As I sit at my desk every month and begin to compose this column, I imagine that I’m drawing the curtains back on my life and revealing who I am as a person little by little. I’m going to be brutally honest: at first, when I started writing these columns, the thought of putting my innermost thoughts of myself and the world around me into print for strangers’ eyes to read terrified me. I had no clue what I was doing.
The only example of a columnist’s work that I’d had direct exposure to was Carrie Bradshaw’s, from my obsession with the TV show “Sex & the City” in my late adolescence. Now that I think about it, her approach to how she writes her columns and the relationship that she fosters with her readers, through combining her existential thoughts with divulging tidbits of her personal life, directly influenced how I approached writing my columns.
Once I realized that people were responding to my vulnerability in my writing, the trepidation that had once consumed me in regard to allowing others to see aspects of my mind I had deemed undesirable and damaged was eased. This led me to develop the philosophy that I wanted readers to walk away from my columns feeling as though they got a glimpse into my soul, regardless of whether they have read one of my columns or 10.
As cheesy as it sounds, I want readers to feel like they know me to an extent, including providing you all with updates about important things in my life. If the title of this piece wasn’t a dead giveaway, I’ve decided to go back to school to pursue my master’s in publishing and writing at Emerson College.
Now, if any of you are shocked by this news, let me just say that I never imagined I would be writing that sentence a year ago — let alone staring down another two years of reading, homework assignments and papers. But as the saying goes, when you make a plan, God laughs, and that saying definitely rings true in this case.
A year ago, shortly after I had completed my undergraduate degree I wrote a column about learning to embrace the unknown and what the chapter after I graduated would hold for me. For an extremely Type A individual such as myself, that is much easier said than done. I’m sure anyone who read the column at the time thought that I was a young woman who had a good head on her shoulders, but I wrote the column as a way of telling myself words that I desperately needed to hear but couldn’t internalize to save my life.
When I graduated, I was beyond burned out from school, which I didn’t think was even possible for a person who innately thrived in an academic environment as much as I did. But completing a double major in addition to a 123-page thesis did the trick in that regard. If you had asked me then, the only way that I would ever return to a classroom setting would have been with a lot of kicking and screaming.
However, I didn’t have a lot of job prospects and was having daily breakdowns whenever I militantly logged onto LinkedIn to apply for jobs and saw my classmates posting about jobs that they had gotten.
While a small part of me was genuinely happy for them, especially with the job market being what it is, the bigger part of me was still extremely bitter. I have prided myself on the fact that I have always been a bookworm, motivated and done well in school, but upon graduating and being turned down for jobs, it felt like I had failed in some way because I had yet to reach that culmination point.
The part that mortally wounded me more than anything was the fact that I was lost. I had lost perspective somehow along the way as to what type of career I would want — what type of career would fulfill me.

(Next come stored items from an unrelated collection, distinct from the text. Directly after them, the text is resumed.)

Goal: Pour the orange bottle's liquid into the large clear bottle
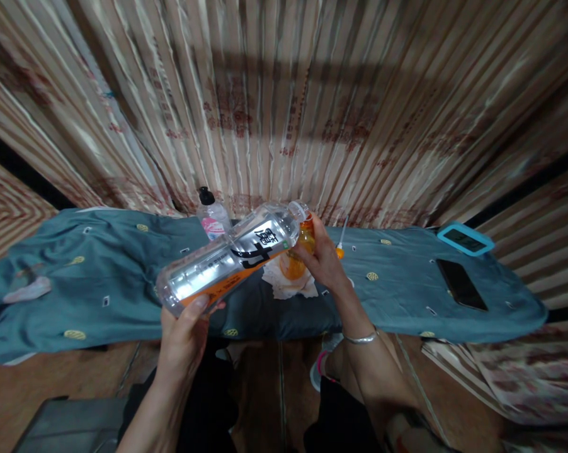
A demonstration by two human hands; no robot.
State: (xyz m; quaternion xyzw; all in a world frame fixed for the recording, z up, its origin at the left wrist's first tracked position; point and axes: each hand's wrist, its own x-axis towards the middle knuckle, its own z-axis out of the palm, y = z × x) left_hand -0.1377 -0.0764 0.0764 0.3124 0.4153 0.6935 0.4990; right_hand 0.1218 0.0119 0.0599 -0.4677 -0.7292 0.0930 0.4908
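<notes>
A large clear plastic bottle [237, 251] with a silver and orange label is tilted to the right, its mouth lower than a fully upright bottle's. My left hand [187, 327] grips it near the base. The bottle's open neck meets the top of a smaller amber bottle [294, 259]. My right hand [322, 255] is wrapped round that amber bottle near its neck. Beneath the amber bottle lies a crumpled white tissue [288, 289]. Whether liquid runs between the two bottles I cannot tell.
A pump bottle with a black top [213, 214] stands behind the large bottle. An orange cap with a tube [340, 251] lies to the right on the teal cloth [383, 302]. Farther right are a blue-framed device [466, 239] and a black phone [461, 284]. A pleated curtain [274, 113] hangs behind.
</notes>
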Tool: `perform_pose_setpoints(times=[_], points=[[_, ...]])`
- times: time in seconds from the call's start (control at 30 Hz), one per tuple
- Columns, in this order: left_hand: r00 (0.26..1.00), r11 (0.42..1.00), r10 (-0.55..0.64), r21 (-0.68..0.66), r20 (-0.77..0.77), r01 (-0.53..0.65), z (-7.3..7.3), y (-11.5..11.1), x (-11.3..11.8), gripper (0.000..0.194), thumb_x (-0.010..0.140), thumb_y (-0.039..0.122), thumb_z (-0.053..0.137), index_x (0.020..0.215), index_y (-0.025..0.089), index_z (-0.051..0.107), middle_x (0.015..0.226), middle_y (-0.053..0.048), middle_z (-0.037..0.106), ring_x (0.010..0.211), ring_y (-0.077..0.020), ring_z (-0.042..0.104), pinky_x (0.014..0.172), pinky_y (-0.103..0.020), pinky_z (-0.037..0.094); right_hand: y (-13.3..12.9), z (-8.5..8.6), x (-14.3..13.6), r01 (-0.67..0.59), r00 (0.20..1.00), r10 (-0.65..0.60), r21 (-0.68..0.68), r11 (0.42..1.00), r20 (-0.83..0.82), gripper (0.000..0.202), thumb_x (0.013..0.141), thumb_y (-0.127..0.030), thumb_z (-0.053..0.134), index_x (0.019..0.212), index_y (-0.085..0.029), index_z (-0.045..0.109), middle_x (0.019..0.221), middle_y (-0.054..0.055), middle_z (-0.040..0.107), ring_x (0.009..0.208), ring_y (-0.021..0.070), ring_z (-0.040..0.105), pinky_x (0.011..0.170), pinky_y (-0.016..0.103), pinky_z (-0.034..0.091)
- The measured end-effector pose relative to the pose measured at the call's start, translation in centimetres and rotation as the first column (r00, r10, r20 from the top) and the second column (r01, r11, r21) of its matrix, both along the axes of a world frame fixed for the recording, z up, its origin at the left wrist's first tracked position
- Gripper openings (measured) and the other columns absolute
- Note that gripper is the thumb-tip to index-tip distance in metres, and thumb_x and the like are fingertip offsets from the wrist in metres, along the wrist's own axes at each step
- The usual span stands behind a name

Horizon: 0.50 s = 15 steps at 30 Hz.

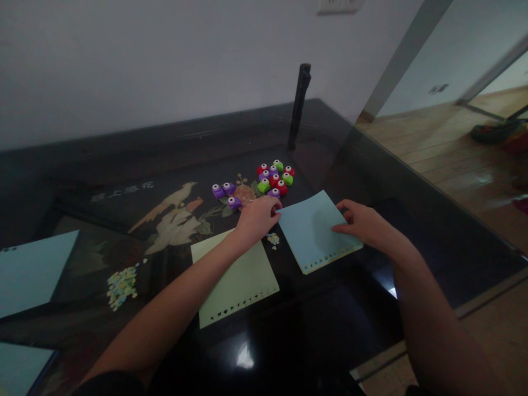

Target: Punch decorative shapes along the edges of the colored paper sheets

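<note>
A stack of blue paper [315, 231] with punched shapes along its near edge lies on the dark glass table. My left hand [259, 217] pinches its far left corner, fingers closed. At its right edge, my right hand [357, 220] has thumb and forefinger closed on the paper. Under my left forearm lies a pale green sheet [243, 275], also punched along its near edge. Small paper cutouts [273, 239] sit between the two papers. Beyond my left hand is a cluster of red, green and purple craft punches [275, 179].
Several purple punches [226, 190] stand left of the cluster. A pile of paper cutouts [122, 286] and blue sheets [33, 272] lie at the left. A black post [301, 93] rises at the table's far edge by the wall.
</note>
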<state>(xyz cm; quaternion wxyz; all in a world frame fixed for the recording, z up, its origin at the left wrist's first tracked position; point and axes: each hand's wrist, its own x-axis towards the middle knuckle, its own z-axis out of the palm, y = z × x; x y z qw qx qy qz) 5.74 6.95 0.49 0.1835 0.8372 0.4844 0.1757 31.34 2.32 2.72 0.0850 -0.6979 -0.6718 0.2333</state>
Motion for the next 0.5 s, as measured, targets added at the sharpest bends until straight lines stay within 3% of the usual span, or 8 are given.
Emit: perform_pose_setpoints(times=[0.17,0.33,0.4,0.5], points=[[1.000,1.000,0.000,0.023,-0.008,0.001,0.19,-0.13,0.00,0.012,0.077,0.018,0.057,0.087,0.020,0.063,0.095,-0.004,0.063,0.074,-0.0171,0.059,0.061,-0.028,0.043,-0.24,-0.26,0.03,-0.002,0.996,0.000,0.020,1.000,0.087,0.031,0.069,-0.027,0.067,0.097,-0.022,0.054,0.068,0.000,0.061,0.062,0.0184,0.059,0.054,0.027,0.039],[0.999,0.999,0.003,0.046,-0.041,-0.002,0.35,-0.30,0.06,0.009,0.077,0.019,0.058,0.086,0.020,0.059,0.094,-0.004,0.062,0.076,-0.0188,0.059,0.058,-0.027,0.043,-0.38,-0.61,0.18,-0.044,0.984,0.013,0.177,0.983,0.176,0.048,0.065,-0.028,0.069,0.110,-0.024,0.052,0.081,0.003,0.060,0.072,0.0211,0.059,0.057,0.028,0.040],[0.997,0.998,-0.001,0.062,-0.072,0.005,0.35,-0.44,0.14,0.008,0.079,0.018,0.056,0.085,0.020,0.059,0.093,-0.004,0.062,0.076,-0.0192,0.060,0.058,-0.027,0.043,-0.37,-0.69,0.11,-0.096,0.976,0.049,0.218,0.971,0.212,0.041,0.065,-0.026,0.068,0.104,-0.022,0.055,0.086,0.005,0.058,0.077,0.0221,0.058,0.061,0.030,0.042],[0.992,0.995,-0.033,0.086,-0.124,0.044,0.41,-0.54,0.25,0.010,0.081,0.017,0.051,0.085,0.020,0.060,0.090,-0.005,0.062,0.078,-0.0206,0.060,0.060,-0.028,0.044,-0.34,-0.69,-0.12,-0.214,0.963,0.179,0.170,0.962,0.202,0.019,0.072,-0.021,0.060,0.090,-0.021,0.057,0.083,0.005,0.057,0.076,0.0204,0.057,0.065,0.031,0.043]])
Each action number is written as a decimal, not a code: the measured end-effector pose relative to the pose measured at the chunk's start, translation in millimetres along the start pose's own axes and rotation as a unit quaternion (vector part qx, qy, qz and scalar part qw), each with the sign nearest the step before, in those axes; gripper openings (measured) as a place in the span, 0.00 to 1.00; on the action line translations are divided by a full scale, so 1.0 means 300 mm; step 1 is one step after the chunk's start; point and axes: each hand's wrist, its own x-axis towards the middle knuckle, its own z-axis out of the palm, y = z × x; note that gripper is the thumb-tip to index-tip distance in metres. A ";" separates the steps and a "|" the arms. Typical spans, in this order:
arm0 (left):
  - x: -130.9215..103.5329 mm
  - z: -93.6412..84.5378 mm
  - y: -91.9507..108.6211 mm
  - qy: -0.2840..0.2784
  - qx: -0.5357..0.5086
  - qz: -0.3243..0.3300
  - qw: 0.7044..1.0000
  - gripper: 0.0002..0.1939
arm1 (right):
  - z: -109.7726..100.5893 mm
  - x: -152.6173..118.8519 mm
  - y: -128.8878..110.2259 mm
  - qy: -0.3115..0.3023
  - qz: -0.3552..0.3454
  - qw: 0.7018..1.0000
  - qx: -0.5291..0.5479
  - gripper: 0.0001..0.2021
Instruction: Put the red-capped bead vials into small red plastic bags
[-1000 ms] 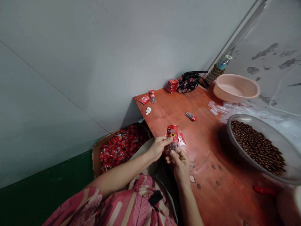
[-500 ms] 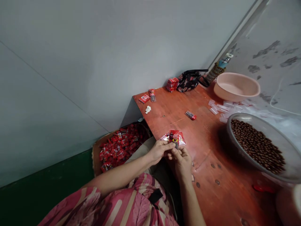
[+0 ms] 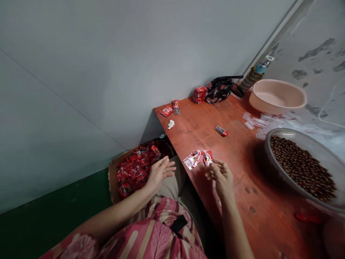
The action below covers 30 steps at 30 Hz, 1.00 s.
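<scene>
My left hand (image 3: 161, 172) is open, its fingers stretched out over the near edge of the cardboard box (image 3: 113, 187). A small red packet (image 3: 155, 149) shows just beyond its fingertips, above or on the heap of red packets (image 3: 134, 169) in the box. My right hand (image 3: 221, 177) is over the table edge, fingers loosely curled and apart. Its fingertips reach the lower end of a red and clear packet (image 3: 207, 157); whether they grip it I cannot make out. Beside that lies a shiny, clear and red packet (image 3: 192, 160).
On the red table (image 3: 242, 162) stand a grey bowl of brown beads (image 3: 302, 169), a pink basin (image 3: 277, 95), clear plastic pieces (image 3: 258, 124), a floral bag (image 3: 219, 90) and stacked red boxes (image 3: 199, 94). A filled packet (image 3: 221, 130) lies mid-table. A grey wall (image 3: 94, 72) rises behind.
My hands have parted. The packet they held together has left them; my left hand has moved left to the box and opened, while my right has moved slightly right beside the packets on the table.
</scene>
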 end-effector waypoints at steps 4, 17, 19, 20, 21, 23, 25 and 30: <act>0.059 0.096 0.002 -0.130 0.292 0.277 0.906 0.17 | -0.017 -0.005 0.014 -0.003 0.004 0.999 -0.035 0.14; 0.189 0.189 -0.066 -0.118 0.519 0.461 0.710 0.12 | 0.003 0.035 0.077 0.000 -0.011 0.998 -0.065 0.14; 0.176 0.197 -0.065 -0.103 0.496 0.482 0.715 0.12 | 0.021 0.055 0.080 0.014 -0.023 0.999 -0.040 0.16; 0.166 0.204 -0.060 -0.105 0.482 0.491 0.719 0.12 | 0.032 0.063 0.076 0.009 -0.025 0.999 -0.021 0.18; 0.153 0.210 -0.051 -0.113 0.465 0.495 0.725 0.13 | 0.043 0.070 0.067 0.001 -0.027 1.000 0.000 0.19; 0.129 0.221 -0.026 -0.137 0.423 0.476 0.759 0.14 | 0.058 0.082 0.039 -0.009 -0.029 0.999 0.036 0.20; 0.115 0.225 0.005 -0.153 0.371 0.405 0.821 0.15 | 0.063 0.091 0.007 -0.018 -0.027 0.999 0.041 0.19; 0.137 0.213 0.042 -0.254 0.276 0.126 0.918 0.19 | 0.051 0.125 -0.042 -0.145 0.012 0.989 -0.032 0.20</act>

It took me a few months of obtaining freelance writing jobs to gain that perspective back. It became clear that in order to get my foot in the door in the book publishing industry, I either needed to have connections in the industry (which I did not have) or pursue a program that specializes in publishing in hopes of forming those connections.
Ironically, I had heard about the publishing and writing program at Emerson from a friend of mine at UMass, who also attended the program. In the back of my mind, I had the notion that I would give myself a year and see what connections I could make on my own before venturing down that route.
Fast forward to January of this year, when I made the decision to apply for the program. It was the only program I applied for because it was the only program I was interested in. By all accounts, it was the riskiest decision I have ever made because it was the only time that I didn’t have a back-up plan. My philosophy was simple though: if it was meant to be, it would be. If it didn’t, I’d figure out an alternative plan.
Fortunately, it was meant to be. I made the decision to get a jump-start on the program by taking a class this summer, so by the time you all read this I’ll be knee-deep in reading for my Publishing Law class. But overall, I’m more excited than anything to go back.
I’ve made the joke, on several occasions, that my relationship with academia is one of my longest standing relationships. And in a weird way, it does feel like I’m returning home.